What could be wrong with saying this? It is largely true, in the sense that there is a greater likelihood of a country moving from a middle-of-the-road policy—which is what the welfare state is (or as contemporary Europeans often call it, The Third Way)—all the way to an authoritarian or totalitarian regime. So with the middle-of-the-road regime in place, it certainly is a shorter and simpler road to serfdom than if a country were a fully free, laissez-faire capitalist system.
Trouble is, this isn’t all or even the main thing that’s wrong with the welfare state. By fretting a bit too much about how such a state can lead to something worse, the evils of the welfare state itself tend to be overlooked or at least de-emphasized. Everyone is concerned about how bad it will be later, few people note that the welfare state is already a big enough mess, so we should stop it already, never mind how bad it can get later.
Welfare states are ones in which government is legally authorized—in the case of the USA largely because of perverse interpretations of the US Constitution by legislatures and courts—to administer selective coercion against the citizenry, in the name of innumerable worthy goals. But no big deal, it is tempting to think, that people in the various professions are subjected to relentless government regulation (a form of unjust prior restraint however you look at it) and innumerable other abuses.
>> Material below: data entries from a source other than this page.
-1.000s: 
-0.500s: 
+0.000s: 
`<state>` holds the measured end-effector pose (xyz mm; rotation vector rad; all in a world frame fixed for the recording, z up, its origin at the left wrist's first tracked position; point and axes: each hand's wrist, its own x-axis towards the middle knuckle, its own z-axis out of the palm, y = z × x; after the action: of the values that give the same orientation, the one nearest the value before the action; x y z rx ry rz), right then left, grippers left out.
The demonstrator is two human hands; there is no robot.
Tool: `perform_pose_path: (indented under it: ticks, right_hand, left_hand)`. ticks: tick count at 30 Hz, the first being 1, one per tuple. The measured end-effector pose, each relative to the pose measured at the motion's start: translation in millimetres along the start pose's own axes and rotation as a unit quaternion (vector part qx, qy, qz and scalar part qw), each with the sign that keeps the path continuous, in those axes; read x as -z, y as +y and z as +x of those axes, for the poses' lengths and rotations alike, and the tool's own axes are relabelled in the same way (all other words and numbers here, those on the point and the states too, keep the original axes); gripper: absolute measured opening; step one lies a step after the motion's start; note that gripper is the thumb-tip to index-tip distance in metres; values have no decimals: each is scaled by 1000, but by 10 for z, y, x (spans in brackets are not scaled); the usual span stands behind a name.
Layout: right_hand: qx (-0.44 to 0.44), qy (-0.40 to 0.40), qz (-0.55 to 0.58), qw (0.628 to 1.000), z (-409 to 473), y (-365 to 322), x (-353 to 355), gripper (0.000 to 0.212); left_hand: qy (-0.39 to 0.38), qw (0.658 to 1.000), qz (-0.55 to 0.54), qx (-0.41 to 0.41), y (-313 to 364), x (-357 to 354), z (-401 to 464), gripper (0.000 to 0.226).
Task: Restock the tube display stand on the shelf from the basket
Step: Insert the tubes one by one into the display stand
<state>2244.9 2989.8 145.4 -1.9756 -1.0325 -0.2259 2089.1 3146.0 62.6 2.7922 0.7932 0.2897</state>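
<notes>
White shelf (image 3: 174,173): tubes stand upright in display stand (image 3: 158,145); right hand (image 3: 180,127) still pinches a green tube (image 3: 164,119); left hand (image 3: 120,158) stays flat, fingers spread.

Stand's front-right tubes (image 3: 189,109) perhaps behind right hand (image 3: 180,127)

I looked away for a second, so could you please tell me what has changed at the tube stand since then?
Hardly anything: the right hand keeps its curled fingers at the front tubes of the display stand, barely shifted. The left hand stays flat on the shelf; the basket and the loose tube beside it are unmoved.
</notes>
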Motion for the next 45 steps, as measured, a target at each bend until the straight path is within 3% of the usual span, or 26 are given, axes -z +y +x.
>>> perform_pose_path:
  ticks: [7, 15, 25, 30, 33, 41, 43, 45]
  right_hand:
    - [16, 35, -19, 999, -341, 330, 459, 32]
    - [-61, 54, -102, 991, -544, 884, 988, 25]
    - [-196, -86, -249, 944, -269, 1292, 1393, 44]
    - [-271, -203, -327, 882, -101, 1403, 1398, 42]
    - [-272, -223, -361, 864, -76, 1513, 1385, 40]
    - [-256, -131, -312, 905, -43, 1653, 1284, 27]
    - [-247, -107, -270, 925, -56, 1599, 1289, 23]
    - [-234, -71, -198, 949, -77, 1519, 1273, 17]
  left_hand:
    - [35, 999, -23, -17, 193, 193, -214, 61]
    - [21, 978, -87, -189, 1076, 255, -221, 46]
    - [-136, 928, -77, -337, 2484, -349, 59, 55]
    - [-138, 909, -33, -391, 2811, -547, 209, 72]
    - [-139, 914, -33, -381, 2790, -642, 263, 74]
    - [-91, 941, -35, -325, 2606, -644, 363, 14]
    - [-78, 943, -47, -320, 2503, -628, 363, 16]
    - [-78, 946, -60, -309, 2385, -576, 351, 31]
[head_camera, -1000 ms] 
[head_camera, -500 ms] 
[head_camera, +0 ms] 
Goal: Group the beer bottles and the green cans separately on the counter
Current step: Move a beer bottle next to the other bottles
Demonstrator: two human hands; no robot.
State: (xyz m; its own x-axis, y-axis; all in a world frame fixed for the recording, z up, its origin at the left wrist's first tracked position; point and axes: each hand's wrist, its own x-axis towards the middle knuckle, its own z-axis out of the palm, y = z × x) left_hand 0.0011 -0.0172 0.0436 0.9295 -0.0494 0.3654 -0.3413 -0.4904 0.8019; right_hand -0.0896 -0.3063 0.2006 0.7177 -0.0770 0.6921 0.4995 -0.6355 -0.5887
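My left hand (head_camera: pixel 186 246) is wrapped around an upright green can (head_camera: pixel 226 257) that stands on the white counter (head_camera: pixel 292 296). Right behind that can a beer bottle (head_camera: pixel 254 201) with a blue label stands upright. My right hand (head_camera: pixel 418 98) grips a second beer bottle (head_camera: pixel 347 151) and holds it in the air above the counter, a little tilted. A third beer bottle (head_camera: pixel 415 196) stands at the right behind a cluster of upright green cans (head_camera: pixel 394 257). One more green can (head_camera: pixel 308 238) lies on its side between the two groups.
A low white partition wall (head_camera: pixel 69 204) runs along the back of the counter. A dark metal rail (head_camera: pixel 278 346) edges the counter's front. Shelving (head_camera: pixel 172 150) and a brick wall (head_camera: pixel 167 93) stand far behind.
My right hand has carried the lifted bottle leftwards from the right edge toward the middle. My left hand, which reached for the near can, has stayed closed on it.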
What matters most, it’s suggested, is how this can lead to far worse coercion.
Not true. If I slap you around a bit because I believe you don’t do what I want you to, although you haven’t raise a finger against me, this in itself is vicious enough, never mind that I could do worse by beating you with a baseball bat. Even if I contain myself all of the time and just keep on slapping you and others, it doesn’t make what I am doing justified simply because I am not taking matters farther.
Welfare states may never get worse, in fact, because too many people often tolerate some mistreatment but will not allow things to get worse. And welfare states admittedly do not use concentration camps, so if the only problem is how bad things can get because of what they may lead to, it can look like so long as the system is contained, no big problem exists. (Of course, for those in jail for victimless crimes, sometimes for 30 years on end, one would be hard put convincing them of this.) In a welfare state one usually has one’s right to freedom of expression protected and officials of the government are more restrained in how and to what degree of brutality they wield their powers. Civil liberties, such as the right to vote, to get a speedy trial, and so on get some protection, although often very unevenly. The ACLU, for example, goes to the aid of artists, political activists, educators and such but rarely lifts a finger when people in the business world are harassed, oppressed, and subjected to discriminatory treatment (such as piling on more and more regulations of the entire business community when a few bad apples are identified).
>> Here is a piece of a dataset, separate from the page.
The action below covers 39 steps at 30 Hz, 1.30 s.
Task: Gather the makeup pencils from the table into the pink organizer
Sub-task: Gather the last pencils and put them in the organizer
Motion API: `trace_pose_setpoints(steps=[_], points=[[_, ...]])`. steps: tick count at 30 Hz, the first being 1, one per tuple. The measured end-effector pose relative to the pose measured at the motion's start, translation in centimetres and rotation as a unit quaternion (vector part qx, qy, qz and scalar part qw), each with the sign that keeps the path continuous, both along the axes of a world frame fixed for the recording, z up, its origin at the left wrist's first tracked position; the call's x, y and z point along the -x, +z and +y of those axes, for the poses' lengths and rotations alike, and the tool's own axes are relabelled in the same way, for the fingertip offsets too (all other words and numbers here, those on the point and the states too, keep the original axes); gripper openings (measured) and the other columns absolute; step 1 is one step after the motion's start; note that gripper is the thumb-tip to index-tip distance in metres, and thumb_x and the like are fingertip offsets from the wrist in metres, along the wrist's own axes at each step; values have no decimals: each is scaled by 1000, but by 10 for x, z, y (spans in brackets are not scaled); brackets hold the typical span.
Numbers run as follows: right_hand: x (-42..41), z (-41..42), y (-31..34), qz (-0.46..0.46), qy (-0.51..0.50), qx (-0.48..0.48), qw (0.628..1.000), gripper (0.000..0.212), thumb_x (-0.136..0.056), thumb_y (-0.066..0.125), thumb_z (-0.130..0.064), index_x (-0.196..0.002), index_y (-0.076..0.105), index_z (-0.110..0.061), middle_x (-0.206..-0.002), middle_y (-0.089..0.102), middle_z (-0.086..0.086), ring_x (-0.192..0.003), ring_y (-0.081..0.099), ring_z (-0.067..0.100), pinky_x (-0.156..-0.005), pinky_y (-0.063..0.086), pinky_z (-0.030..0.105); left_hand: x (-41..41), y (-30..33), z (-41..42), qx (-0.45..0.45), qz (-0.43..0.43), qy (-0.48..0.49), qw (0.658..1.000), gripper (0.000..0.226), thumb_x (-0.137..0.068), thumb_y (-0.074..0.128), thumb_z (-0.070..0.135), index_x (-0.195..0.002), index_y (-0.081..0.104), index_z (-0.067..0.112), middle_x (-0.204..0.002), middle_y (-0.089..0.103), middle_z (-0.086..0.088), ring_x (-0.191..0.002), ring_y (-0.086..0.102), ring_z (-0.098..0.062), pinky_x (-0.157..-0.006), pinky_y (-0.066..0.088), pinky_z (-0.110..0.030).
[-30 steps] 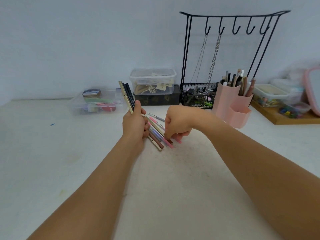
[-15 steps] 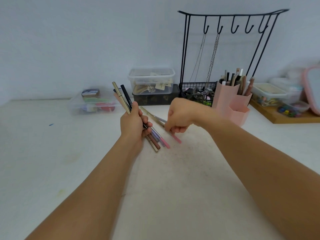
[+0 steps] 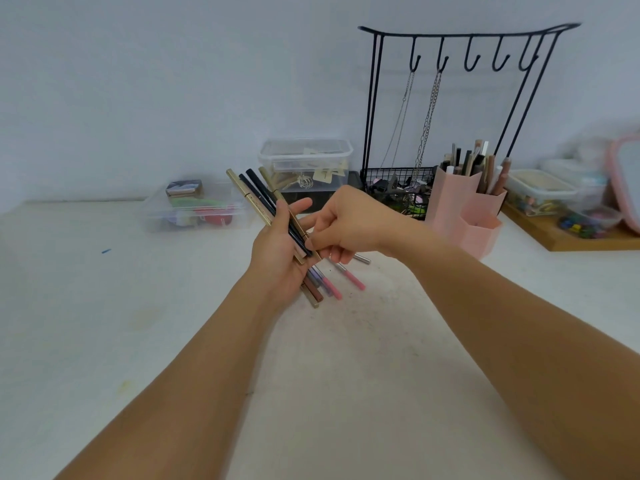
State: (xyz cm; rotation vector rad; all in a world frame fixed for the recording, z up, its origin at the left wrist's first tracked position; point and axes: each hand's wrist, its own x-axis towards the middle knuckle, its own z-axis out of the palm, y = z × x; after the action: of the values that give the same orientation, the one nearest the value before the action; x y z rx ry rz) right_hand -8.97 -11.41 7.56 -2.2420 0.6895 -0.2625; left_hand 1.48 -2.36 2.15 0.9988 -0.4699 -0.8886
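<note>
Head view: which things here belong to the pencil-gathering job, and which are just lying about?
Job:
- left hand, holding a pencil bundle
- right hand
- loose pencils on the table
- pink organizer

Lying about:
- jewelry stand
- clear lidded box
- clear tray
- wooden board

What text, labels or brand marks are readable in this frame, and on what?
None can be read.
Pencils in the left hand: no legible print on the barrels.
Paper tags in the clear lidded box: any marks are too blurred to read.
Small tin in the low clear tray: the lid pattern is blurred, no words made out.
Pink organizer: plain, no label visible.
</note>
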Motion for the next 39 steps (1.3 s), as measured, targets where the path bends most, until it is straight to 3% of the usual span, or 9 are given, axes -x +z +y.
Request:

Sure, a problem with the less Draconian evils of the welfare state is partly that they could habituate people to accept coercion from governments, making the march toward a dictatorship more probable. However, that’s not the biggest problem. It is far more serious that the welfare state is a lingering political, moral, and economic malady already—it violates individual rights all over the place and people suffer from that plenty, never mind how much worse it all could get.